[sword-devel] div type="paragraph" [was: Valid vs Best Practice XML]

Greg Hellings greg.hellings at gmail.com
Sat Sep 15 16:54:26 MST 2012


On Sat, Sep 15, 2012 at 5:11 PM, Troy A. Griffitts <scribe at crosswire.org> wrote:
> Greg,
>
> Thank you for posting the issue.  I'm still really having a tough time
> understanding the problem.  I know we've been crossing on IRC, so I'm not
> sure if you are seeing any of my responses to you there.
>

Anything you say while my Nick is in the channel is saved by ZNC and
bounced to me the next time I login, up until I manually clear the
logs. So yes, I've been getting the messages you've sent.

> We have code to hand these divs and not pass them through, as shown here:
>
> http://crosswire.org/svn/sword/trunk/src/modules/filters/osisxhtml.cpp
>
> search for "paragraph" and it should be like the 2nd or 3rd hit, but there
> is a comment which specifically shows your construct of <div eID=""
> type="paragraph" />
>
> The end result is that this get's output as <!P><br />
>
> If you look below in your ./lookup output, you will see this exact output.

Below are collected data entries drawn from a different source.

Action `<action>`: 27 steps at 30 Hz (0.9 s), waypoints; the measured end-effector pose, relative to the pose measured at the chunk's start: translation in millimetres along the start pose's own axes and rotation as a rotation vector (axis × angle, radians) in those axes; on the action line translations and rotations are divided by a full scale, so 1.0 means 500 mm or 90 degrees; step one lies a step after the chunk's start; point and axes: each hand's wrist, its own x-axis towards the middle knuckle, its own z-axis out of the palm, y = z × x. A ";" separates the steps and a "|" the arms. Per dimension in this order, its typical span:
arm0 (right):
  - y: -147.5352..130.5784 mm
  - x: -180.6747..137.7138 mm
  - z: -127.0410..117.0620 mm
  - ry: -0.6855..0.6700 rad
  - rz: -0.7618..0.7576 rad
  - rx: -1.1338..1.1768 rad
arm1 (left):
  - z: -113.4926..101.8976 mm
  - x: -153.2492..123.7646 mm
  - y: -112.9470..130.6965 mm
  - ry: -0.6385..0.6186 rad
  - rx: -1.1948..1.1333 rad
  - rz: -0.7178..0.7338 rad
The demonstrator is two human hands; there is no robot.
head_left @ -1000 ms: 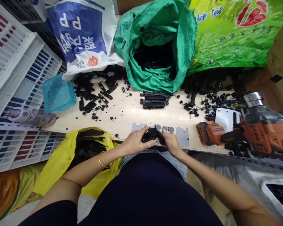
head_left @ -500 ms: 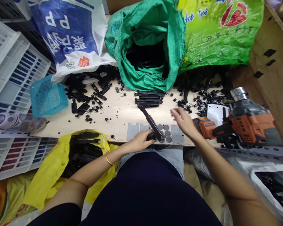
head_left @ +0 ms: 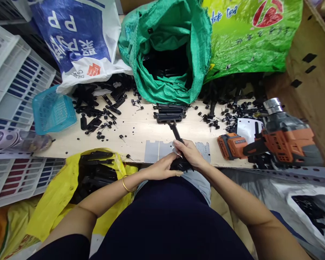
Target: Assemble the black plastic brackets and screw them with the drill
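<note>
A long black plastic bar point(head_left: 176, 132) slants up from the front edge of the bench, its far end bare. My left hand point(head_left: 162, 167) is closed around its near end, where a black part shows between thumb and fingers. Higher up, my right hand point(head_left: 189, 151) grips the same bar, thumb lying along it. Both hands are close together over grey patches point(head_left: 151, 150) on the bench. Just beyond the bar's tip lies a short row of similar black bars point(head_left: 170, 113), before the open green sack point(head_left: 165, 94).
An orange cordless drill point(head_left: 287, 141) lies at right near small black-headed pins point(head_left: 243, 110). Black clips point(head_left: 92, 122) are heaped at left beside a blue basket point(head_left: 54, 115). A yellow bag point(head_left: 56, 195) of black parts hangs below the bench edge.
My right hand has come left and down from open air and taken hold of the bar. The bar has been drawn nearer to my body and stands more upright in view.
</note>
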 end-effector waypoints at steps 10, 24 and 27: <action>-0.021 -0.028 0.005 0.079 -0.113 -0.090 | 0.042 -0.024 0.016 0.144 -0.263 -0.044; 0.006 -0.012 0.000 0.080 0.030 -0.076 | -0.051 0.018 -0.004 -0.192 -0.258 -0.122; 0.024 0.011 -0.014 0.173 0.054 0.025 | -0.070 0.030 0.002 -0.190 -0.085 -0.104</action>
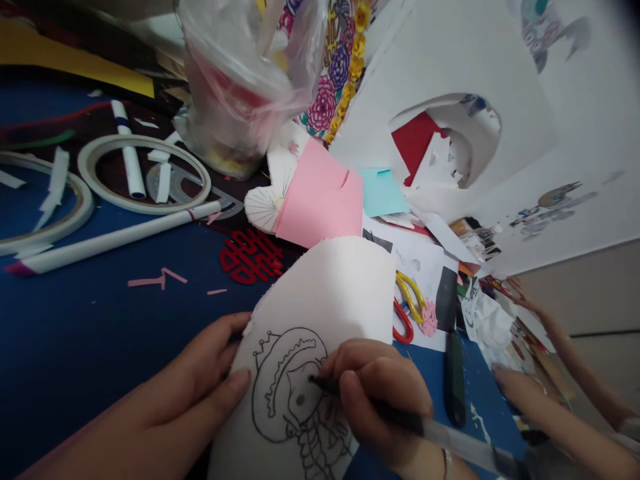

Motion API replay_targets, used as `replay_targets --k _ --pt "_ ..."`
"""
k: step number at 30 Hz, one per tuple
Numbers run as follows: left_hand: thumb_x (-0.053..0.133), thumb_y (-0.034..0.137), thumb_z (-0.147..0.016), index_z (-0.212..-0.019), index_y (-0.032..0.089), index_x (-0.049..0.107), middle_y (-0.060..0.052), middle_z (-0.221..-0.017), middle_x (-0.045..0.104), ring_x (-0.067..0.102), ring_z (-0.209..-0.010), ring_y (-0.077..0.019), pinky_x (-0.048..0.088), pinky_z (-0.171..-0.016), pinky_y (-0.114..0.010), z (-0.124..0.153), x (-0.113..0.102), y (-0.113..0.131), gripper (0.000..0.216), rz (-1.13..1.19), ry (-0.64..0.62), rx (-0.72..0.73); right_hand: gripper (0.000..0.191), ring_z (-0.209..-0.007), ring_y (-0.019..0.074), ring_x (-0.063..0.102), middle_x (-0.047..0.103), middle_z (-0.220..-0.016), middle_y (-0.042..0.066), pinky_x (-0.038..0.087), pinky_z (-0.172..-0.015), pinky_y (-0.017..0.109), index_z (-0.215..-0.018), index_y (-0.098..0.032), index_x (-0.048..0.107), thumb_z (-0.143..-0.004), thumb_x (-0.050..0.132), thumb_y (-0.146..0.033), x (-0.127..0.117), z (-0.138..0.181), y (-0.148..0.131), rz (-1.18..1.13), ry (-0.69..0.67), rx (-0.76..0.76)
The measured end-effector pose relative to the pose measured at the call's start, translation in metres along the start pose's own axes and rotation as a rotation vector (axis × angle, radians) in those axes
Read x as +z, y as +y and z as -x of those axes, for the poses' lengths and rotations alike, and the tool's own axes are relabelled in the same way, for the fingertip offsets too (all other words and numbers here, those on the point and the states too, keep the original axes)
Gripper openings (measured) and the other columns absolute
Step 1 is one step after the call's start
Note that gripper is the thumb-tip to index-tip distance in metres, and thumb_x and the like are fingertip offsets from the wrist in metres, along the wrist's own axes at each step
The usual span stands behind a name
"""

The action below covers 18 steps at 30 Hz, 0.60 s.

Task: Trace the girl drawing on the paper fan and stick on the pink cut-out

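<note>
A white sheet with a black line drawing of a crowned figure lies on the blue table cover in front of me. My left hand rests flat on the sheet's left edge, fingers together, pressing it down. My right hand is closed around a thin black-tipped pen or craft knife, its tip touching the drawing near the middle.
Pink paper, a red paper cutout, tape rings, rolled white tubes, a plastic bag over a cup, scissors with yellow and red handles and white sheets crowd the table. Another person's arms reach in at right.
</note>
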<state>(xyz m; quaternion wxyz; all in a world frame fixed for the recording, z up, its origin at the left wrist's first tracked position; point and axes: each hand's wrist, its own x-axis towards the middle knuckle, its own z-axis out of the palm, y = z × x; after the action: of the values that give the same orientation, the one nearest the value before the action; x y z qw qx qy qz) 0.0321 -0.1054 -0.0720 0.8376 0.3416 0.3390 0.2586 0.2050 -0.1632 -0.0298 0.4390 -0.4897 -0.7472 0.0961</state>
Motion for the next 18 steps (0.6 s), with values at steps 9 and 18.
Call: replay_targets --k 9,18 --pt "0.063 0.038 -0.067 -0.133 0.037 0.030 0.009 -0.126 0.057 0.048 -0.119 -0.0291 0.058 -0.075 -0.032 -0.0021 0.0007 -0.0015 0.075 0.036 0.012 0.001 0.028 -0.051 0.0093 0.055 0.051 -0.053 -0.003 0.044 -0.045 0.019 -0.059 -0.021 0.031 -0.075 0.048 -0.005 0.0004 -0.0020 0.0016 0.098 0.054 -0.042" --pt "0.062 0.038 -0.068 -0.132 0.040 0.033 0.012 -0.122 0.059 0.047 -0.120 -0.0277 0.054 -0.082 -0.035 0.0001 0.0021 -0.0016 0.070 0.028 0.053 -0.001 0.026 -0.052 0.0095 0.056 0.052 -0.053 -0.004 0.043 -0.046 0.019 -0.060 -0.020 0.032 -0.075 0.049 -0.006 0.0011 -0.0025 0.0030 0.111 0.034 -0.061"
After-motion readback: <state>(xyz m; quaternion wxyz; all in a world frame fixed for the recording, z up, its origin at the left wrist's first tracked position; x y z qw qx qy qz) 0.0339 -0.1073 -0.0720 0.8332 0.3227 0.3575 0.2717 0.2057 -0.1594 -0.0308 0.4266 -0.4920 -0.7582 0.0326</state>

That output is the result of FMT_WEBIF rendering. I'm not sure exactly
what that is, so I can't speak to that.

When I rebuild with HTMLHREF and XHTML I get <!/P>. This makes fine
for HTMLHREF according to what Chris has said elsewhere and you state
below as that is intended for use by GS/Xiphos. That does not make for
acceptable XHTML - it is not valid.

When I rebuild lookup with FMT_HTML I am still seeing the div tag
passed through untouched. That is not valid HTML as discussed earlier
in this thread unless we're hoping to target a very strongly
discouraged construct of an older version of HTML.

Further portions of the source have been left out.